O evento teve início com uma apresentação da Orquestra GRU Sinfônica, que encantou o público com as obras Radetzky March (Strauss), Mourão (César Guerra Peixe) e Abertura sobre temas brasileiros, composição do maestro Renan Vitoriano. Em seguida, o coordenador pedagógico da EPG Teresinha Mian Alves, João Paulo Araújo, apresentou ao violão músicas emblemáticas compostas por mulheres negras — Marinheiro Só (Clementina de Jesus), Sorriso Negro (Dona Ivone Lara) e A Carne (Elza Soares).

Durante a abertura, a coordenadora de programas educacionais da SE, Andressa Carla Reis, realizou a leitura do livro Talvez você consiga, de Imogen Foxell, com projeção das ilustrações da artista Anna Cunha, promovendo um momento de sensibilidade e reflexão sobre a importância das narrativas diversas na educação.

A manhã contou ainda com uma palestra do Dr. Carlos José Lírio, professor da Universidade Federal de São Paulo (Unifesp), que abordou os valores civilizatórios de matriz negro-africana e sua contribuição para a construção de uma educação plural e antirracista. A mediação foi feita pela coordenadora de programas educacionais Erika Amorim, que conduziu o diálogo sobre o papel da escola na valorização das identidades culturais.

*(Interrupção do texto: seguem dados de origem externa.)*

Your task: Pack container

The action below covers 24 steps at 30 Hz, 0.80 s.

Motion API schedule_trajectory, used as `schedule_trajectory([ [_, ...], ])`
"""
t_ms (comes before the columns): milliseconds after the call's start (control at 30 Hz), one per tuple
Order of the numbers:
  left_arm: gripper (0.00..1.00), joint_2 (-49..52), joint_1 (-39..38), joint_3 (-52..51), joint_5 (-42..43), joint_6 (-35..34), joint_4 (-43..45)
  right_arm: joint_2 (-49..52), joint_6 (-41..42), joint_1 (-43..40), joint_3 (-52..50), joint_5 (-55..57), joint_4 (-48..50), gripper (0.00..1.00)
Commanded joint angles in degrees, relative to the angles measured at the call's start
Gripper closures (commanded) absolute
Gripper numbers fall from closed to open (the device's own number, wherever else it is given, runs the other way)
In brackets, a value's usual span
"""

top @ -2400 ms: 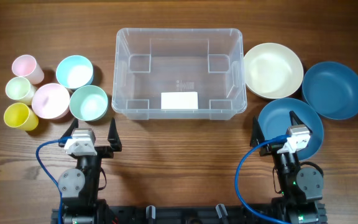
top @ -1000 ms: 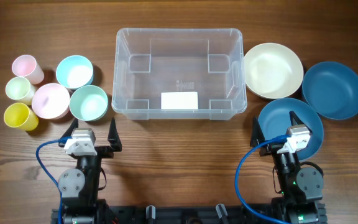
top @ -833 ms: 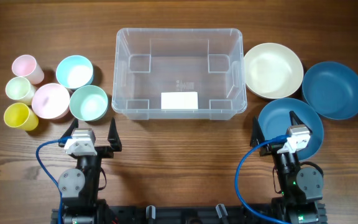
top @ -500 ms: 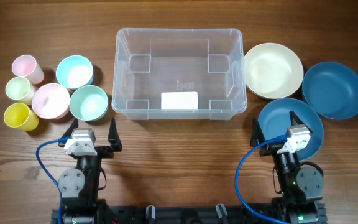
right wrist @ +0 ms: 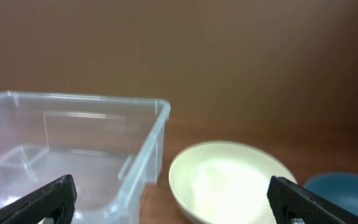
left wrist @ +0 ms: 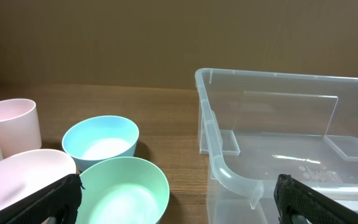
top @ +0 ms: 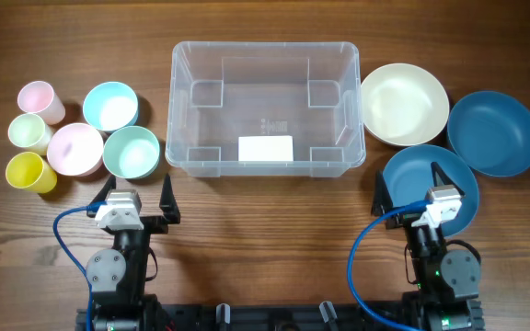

Na programação da noite, os coordenadores pedagógicos e professores da Educação de Jovens e Adultos (EJA) participaram de um encontro com Claudia Lucena, chefe da Divisão Técnica de Políticas para Diversidade e Inclusão Educacional. Mediado por Leonardo Geronazzo, o debate destacou a importância da interdisciplinaridade entre arte e educação e o papel da escola na construção de uma sociedade antirracista.

Mais do que cumprir as leis 10.639/03 e 11.645/08 — que tornam obrigatório o ensino da história e cultura afro-brasileira e indígena —, o Artes em Conexão 2025 reafirma o compromisso de Guarulhos em promover uma educação que reconheça e valorize as matrizes ancestrais e culturais que compõem a identidade do país.